Directions -> Return the full set of entries precisely. Do not carry over any pictures.

Material shown ->
• • •

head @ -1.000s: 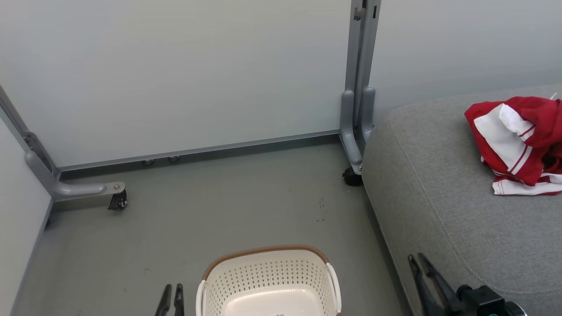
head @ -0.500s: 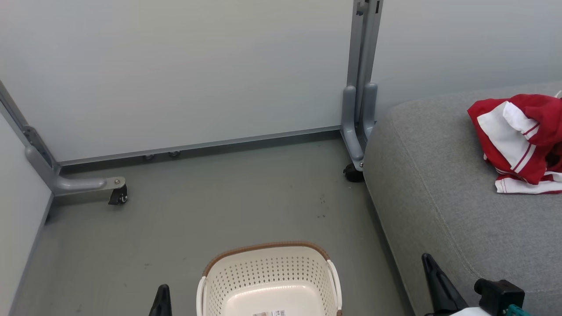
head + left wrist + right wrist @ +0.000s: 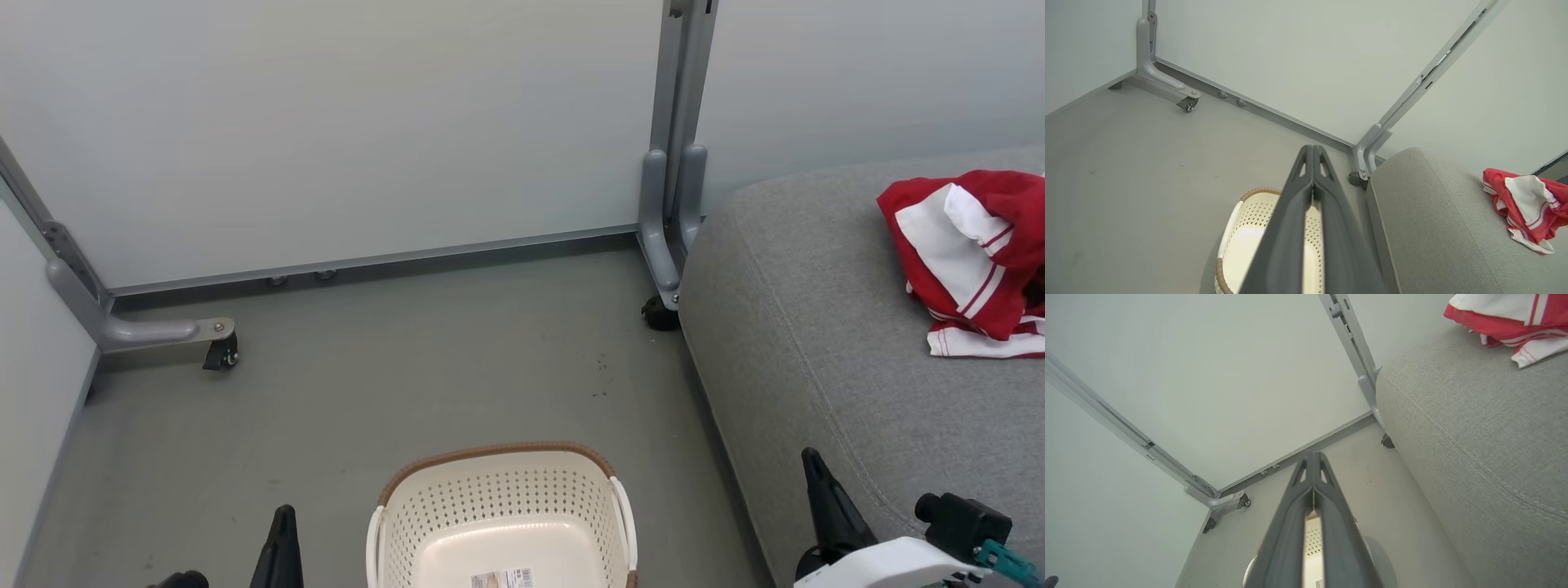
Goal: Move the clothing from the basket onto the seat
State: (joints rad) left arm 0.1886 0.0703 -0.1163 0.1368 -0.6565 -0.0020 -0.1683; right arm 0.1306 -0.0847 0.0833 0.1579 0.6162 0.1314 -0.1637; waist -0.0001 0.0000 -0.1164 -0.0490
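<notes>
The cream perforated basket (image 3: 502, 506) stands on the floor at the bottom centre, with nothing in it but the label (image 3: 500, 578) on its bottom. Red and white clothing (image 3: 976, 253) lies bunched on the grey seat (image 3: 816, 343) at the right. My left gripper (image 3: 283, 516) is shut and empty, left of the basket. My right gripper (image 3: 811, 459) is shut and empty over the seat's front corner. In the left wrist view the shut fingers (image 3: 1312, 151) point over the basket (image 3: 1249, 228), with the clothing (image 3: 1527, 204) far right. In the right wrist view the shut gripper (image 3: 1312, 455) hangs beside the seat (image 3: 1474, 416).
Pale partition panels close off the back and left. Their grey feet on castors stand at the left (image 3: 220, 355) and against the seat's corner (image 3: 660, 314). Grey floor (image 3: 457, 359) stretches between the panels and the basket.
The head camera has shifted a little, so the whole scene sits differently. Both grippers' fingers have come together and both have slid lower and outward in the view. The clothing lies unmoved.
</notes>
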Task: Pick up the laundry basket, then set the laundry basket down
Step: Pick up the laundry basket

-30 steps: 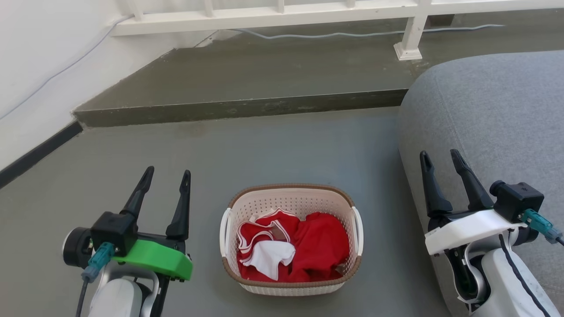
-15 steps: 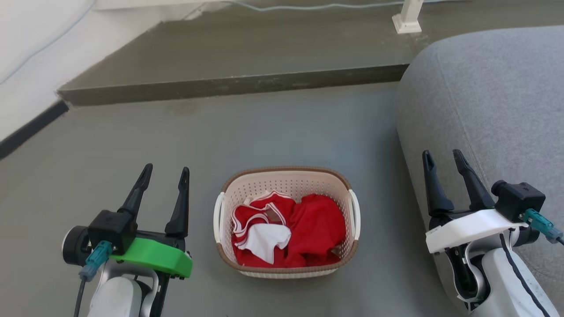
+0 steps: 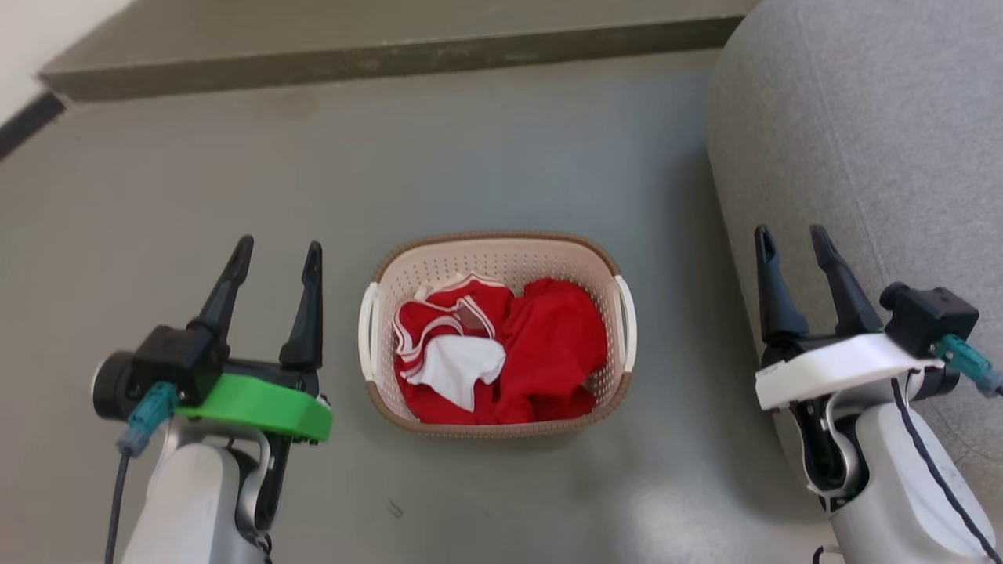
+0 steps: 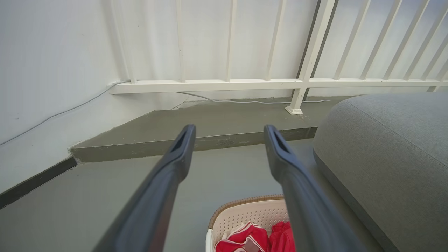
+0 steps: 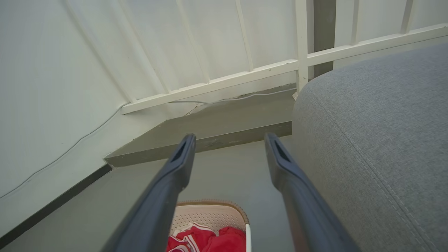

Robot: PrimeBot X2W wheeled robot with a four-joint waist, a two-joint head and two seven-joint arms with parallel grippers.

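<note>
Left end effector released, right end effector released, laundry basket between them, red clothes inside

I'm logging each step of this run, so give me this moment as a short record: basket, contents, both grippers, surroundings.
basket: laundry basket upright on the floor, not held
contents: red and white clothes
left gripper: open, empty, left of the basket, apart from it
right gripper: open, empty, right of the basket, apart from it
surroundings: grey sofa to the basket's right
task state: pick-up not yet done
</note>
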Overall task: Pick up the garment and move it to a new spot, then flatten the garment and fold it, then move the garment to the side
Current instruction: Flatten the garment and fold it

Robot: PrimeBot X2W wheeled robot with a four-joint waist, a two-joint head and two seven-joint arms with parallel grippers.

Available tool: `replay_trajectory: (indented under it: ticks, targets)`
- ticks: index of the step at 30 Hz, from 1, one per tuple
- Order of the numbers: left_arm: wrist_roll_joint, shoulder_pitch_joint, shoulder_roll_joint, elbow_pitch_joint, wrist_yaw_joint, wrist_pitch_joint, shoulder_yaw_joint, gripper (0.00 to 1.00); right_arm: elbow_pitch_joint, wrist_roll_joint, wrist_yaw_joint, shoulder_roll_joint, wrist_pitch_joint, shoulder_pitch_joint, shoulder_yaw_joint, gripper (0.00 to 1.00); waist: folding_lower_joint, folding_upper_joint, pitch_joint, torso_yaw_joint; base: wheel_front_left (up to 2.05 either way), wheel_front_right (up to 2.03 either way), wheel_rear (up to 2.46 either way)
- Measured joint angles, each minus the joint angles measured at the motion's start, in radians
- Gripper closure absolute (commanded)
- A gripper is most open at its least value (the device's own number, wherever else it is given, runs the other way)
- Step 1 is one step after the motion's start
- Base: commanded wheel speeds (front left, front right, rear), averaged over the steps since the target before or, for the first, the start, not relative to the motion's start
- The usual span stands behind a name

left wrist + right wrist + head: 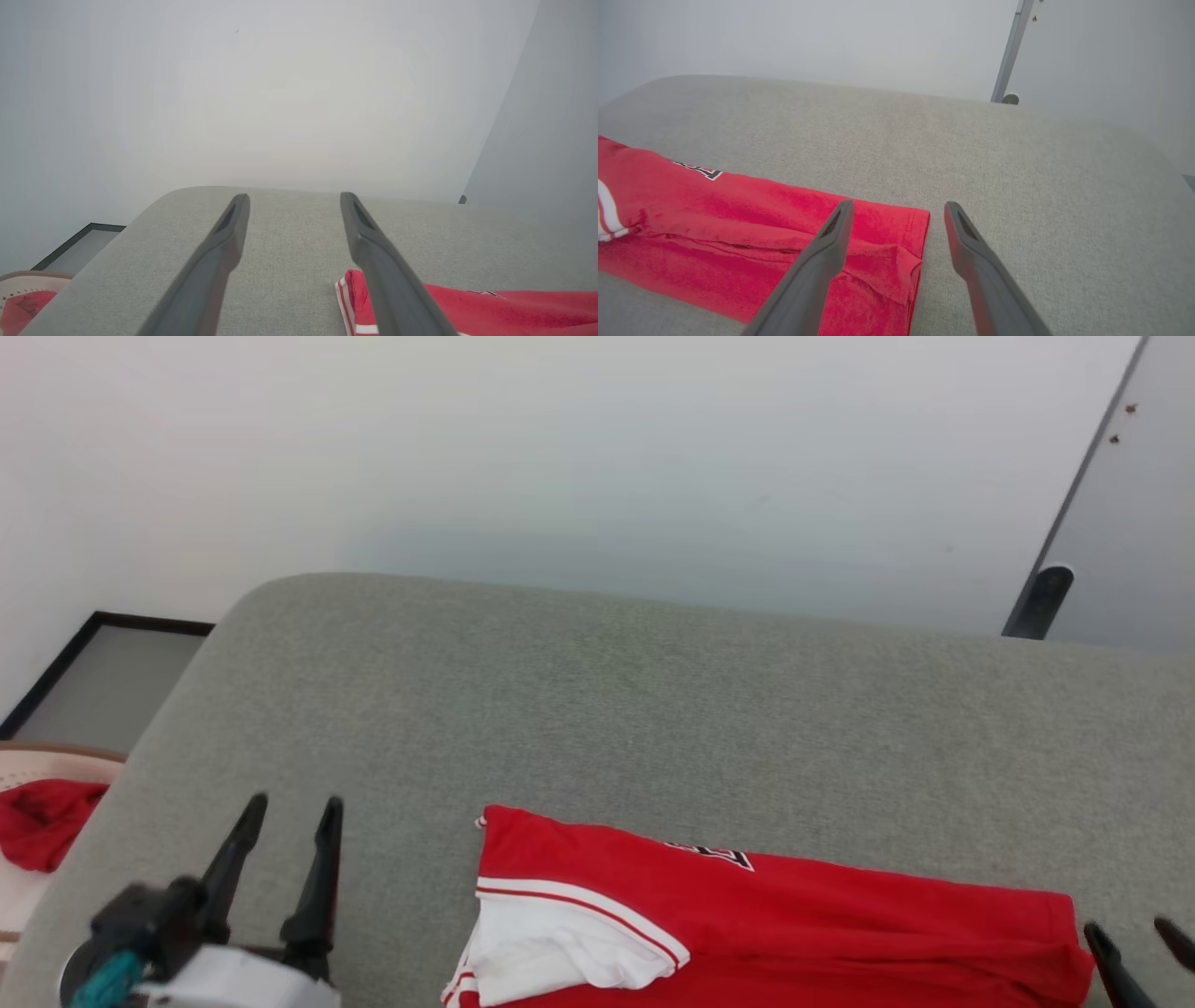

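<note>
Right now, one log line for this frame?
garment: lying on grey cushion | left hand: open, empty | right hand: open, empty, by hem

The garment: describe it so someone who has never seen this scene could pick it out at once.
A wide grey upholstered surface spans the head view. On its near edge, right of centre, lies a bright red jersey. Its white sleeve with red stripe trim and black lettering set it apart from the plain red cloth off the surface's left end.
</note>
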Motion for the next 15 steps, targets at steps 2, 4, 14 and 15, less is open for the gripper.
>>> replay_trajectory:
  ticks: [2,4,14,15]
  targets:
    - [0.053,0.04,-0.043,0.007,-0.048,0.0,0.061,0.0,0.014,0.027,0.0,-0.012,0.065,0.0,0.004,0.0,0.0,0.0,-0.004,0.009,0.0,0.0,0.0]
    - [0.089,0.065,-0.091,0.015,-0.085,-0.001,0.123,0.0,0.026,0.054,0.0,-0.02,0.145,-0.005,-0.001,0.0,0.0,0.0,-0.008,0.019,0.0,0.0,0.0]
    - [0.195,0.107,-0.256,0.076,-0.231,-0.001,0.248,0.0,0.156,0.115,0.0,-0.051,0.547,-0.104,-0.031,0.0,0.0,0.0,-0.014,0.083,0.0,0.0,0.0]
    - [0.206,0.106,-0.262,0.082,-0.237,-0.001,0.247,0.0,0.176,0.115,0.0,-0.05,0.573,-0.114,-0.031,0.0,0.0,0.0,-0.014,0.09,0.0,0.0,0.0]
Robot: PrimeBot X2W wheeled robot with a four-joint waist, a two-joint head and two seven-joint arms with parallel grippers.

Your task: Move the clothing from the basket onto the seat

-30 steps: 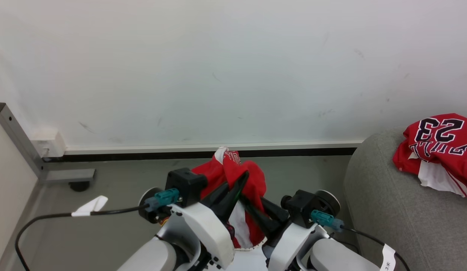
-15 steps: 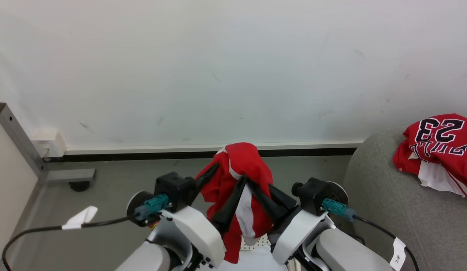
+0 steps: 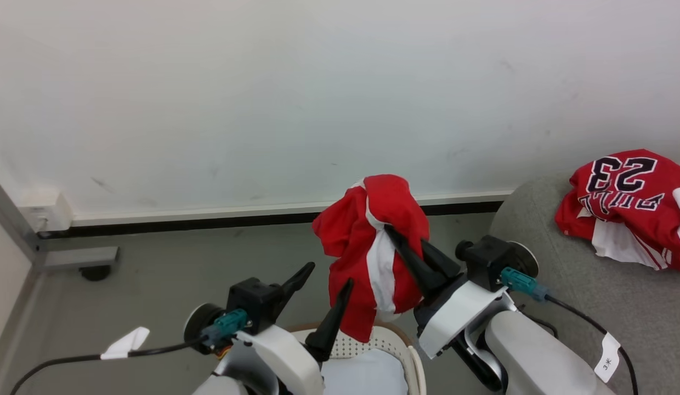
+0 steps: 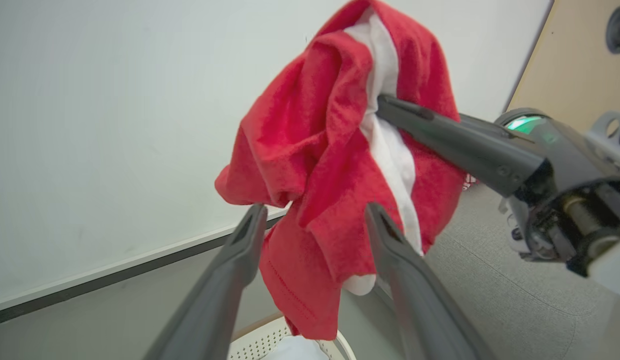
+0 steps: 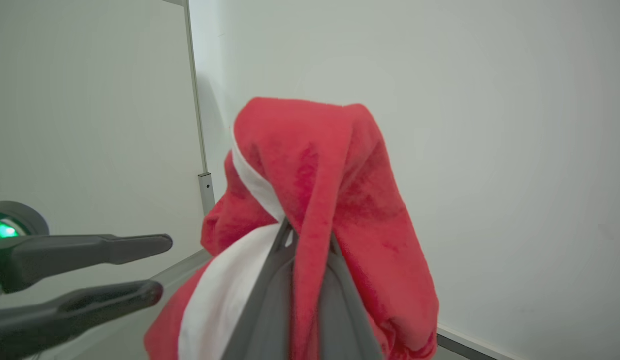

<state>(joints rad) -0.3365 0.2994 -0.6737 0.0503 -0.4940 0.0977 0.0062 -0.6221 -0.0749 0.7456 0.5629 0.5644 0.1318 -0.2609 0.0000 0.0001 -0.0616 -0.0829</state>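
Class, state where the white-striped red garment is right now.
The garment hangs at centre of the head view from the right pincer, above the basket, left of the seat.

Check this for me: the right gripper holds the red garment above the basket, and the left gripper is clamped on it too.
Wrong on the left gripper: it is open, fingers spread, as the left wrist view shows. The right gripper alone holds the red garment above the basket.

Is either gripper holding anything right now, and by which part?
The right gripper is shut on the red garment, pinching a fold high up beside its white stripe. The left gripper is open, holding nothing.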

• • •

Exercise output ->
head @ -1.000s: 
head @ -0.500s: 
head + left wrist + right wrist @ +0.000s: 
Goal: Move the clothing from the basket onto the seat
State: (joints rad) left arm 0.1886 0.0703 -0.1163 0.1368 -0.6565 -0.0020 -0.1683; right arm 0.1306 -0.0847 0.0833 0.1579 0.6162 0.1314 -0.1637; waist -0.0001 0.0000 -0.1164 -0.0490
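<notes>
The cream perforated basket (image 3: 502, 506) stands on the floor at the bottom centre, with nothing in it but the label (image 3: 500, 578) on its bottom. Red and white clothing (image 3: 976, 253) lies bunched on the grey seat (image 3: 816, 343) at the right. My left gripper (image 3: 283, 516) is shut and empty, left of the basket. My right gripper (image 3: 811, 459) is shut and empty over the seat's front corner. In the left wrist view the shut fingers (image 3: 1312, 151) point over the basket (image 3: 1249, 228), with the clothing (image 3: 1527, 204) far right. In the right wrist view the shut gripper (image 3: 1312, 455) hangs beside the seat (image 3: 1474, 416).
Pale partition panels close off the back and left. Their grey feet on castors stand at the left (image 3: 220, 355) and against the seat's corner (image 3: 660, 314). Grey floor (image 3: 457, 359) stretches between the panels and the basket.
The head camera has shifted a little, so the whole scene sits differently. Both grippers' fingers have come together and both have slid lower and outward in the view. The clothing lies unmoved.
</notes>
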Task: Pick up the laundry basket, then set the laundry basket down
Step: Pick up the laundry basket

-30 steps: 
-15 steps: 
+0 steps: 
+0 steps: 
+0 steps: 

Robot: PrimeBot X2W wheeled robot with a four-joint waist, a two-joint head and two seven-joint arms with parallel grippers.

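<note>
Left end effector released, right end effector released, laundry basket between them, red clothes inside

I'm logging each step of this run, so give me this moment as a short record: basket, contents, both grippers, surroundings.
basket: laundry basket upright on the floor, not held
contents: red and white clothes
left gripper: open, empty, left of the basket, apart from it
right gripper: open, empty, right of the basket, apart from it
surroundings: grey sofa to the basket's right
task state: pick-up not yet done
</note>
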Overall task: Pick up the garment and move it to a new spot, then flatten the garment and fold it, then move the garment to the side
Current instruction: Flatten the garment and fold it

Robot: PrimeBot X2W wheeled robot with a four-joint waist, a two-joint head and two seven-joint arms with parallel grippers.

Available tool: `replay_trajectory: (indented under it: ticks, targets)`
- ticks: index of the step at 30 Hz, from 1, one per tuple
- Order of the numbers: left_arm: wrist_roll_joint, shoulder_pitch_joint, shoulder_roll_joint, elbow_pitch_joint, wrist_yaw_joint, wrist_pitch_joint, shoulder_yaw_joint, gripper (0.00 to 1.00); right_arm: elbow_pitch_joint, wrist_roll_joint, wrist_yaw_joint, shoulder_roll_joint, wrist_pitch_joint, shoulder_pitch_joint, shoulder_yaw_joint, gripper (0.00 to 1.00); waist: folding_lower_joint, folding_upper_joint, pitch_joint, torso_yaw_joint; base: wheel_front_left (up to 2.05 either way), wheel_front_right (up to 2.03 either way), wheel_rear (up to 2.46 either way)
- Measured joint angles, each minus the joint angles measured at the motion's start, in radians
- Gripper closure absolute (commanded)
- A gripper is most open at its least value (the device's own number, wherever else it is given, runs the other way)
- Step 1 is one step after the motion's start
- Base: commanded wheel speeds (front left, front right, rear), averaged over the steps since the target before or, for the first, the start, not relative to the motion's start
- The usual span stands behind a name

left wrist + right wrist + head: 

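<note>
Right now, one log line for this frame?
garment: lying on grey cushion | left hand: open, empty | right hand: open, empty, by hem

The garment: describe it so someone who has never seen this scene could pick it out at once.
A wide grey upholstered surface spans the head view. On its near edge, right of centre, lies a bright red jersey. Its white sleeve with red stripe trim and black lettering set it apart from the plain red cloth off the surface's left end.
</note>
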Motion for the next 15 steps, targets at steps 2, 4, 14 and 15, less is open for the gripper.
>>> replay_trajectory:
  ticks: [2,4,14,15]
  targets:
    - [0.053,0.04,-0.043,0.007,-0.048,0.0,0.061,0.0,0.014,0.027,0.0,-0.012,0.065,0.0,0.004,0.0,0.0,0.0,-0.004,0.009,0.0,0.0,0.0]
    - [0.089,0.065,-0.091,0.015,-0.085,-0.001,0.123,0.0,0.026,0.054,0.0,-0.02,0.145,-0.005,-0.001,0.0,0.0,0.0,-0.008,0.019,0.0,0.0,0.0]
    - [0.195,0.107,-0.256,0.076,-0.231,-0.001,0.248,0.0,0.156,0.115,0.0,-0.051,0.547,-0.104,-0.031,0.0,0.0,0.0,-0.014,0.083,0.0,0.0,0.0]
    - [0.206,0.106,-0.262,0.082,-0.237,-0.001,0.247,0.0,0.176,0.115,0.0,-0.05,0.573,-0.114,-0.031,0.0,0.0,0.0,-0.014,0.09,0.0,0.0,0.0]
Robot: PrimeBot X2W wheeled robot with a four-joint waist, a two-joint head and two seven-joint arms with parallel grippers.

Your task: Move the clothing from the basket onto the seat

-30 steps: 
-15 steps: 
+0 steps: 
+0 steps: 
+0 steps: 

<state>(joints rad) -0.3365 0.2994 -0.6737 0.0503 -0.4940 0.0977 0.0062 -0.6221 -0.0749 0.7456 0.5629 0.5644 0.1318 -0.2609 0.0000 0.0001 -0.0616 -0.0829</state>
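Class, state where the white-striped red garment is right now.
The garment hangs at centre of the head view from the right pincer, above the basket, left of the seat.

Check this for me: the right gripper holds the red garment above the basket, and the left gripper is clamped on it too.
Wrong on the left gripper: it is open, fingers spread, as the left wrist view shows. The right gripper alone holds the red garment above the basket.

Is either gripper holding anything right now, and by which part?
The right gripper is shut on the red garment, pinching a fold high up beside its white stripe. The left gripper is open, holding nothing.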

This response is now finished.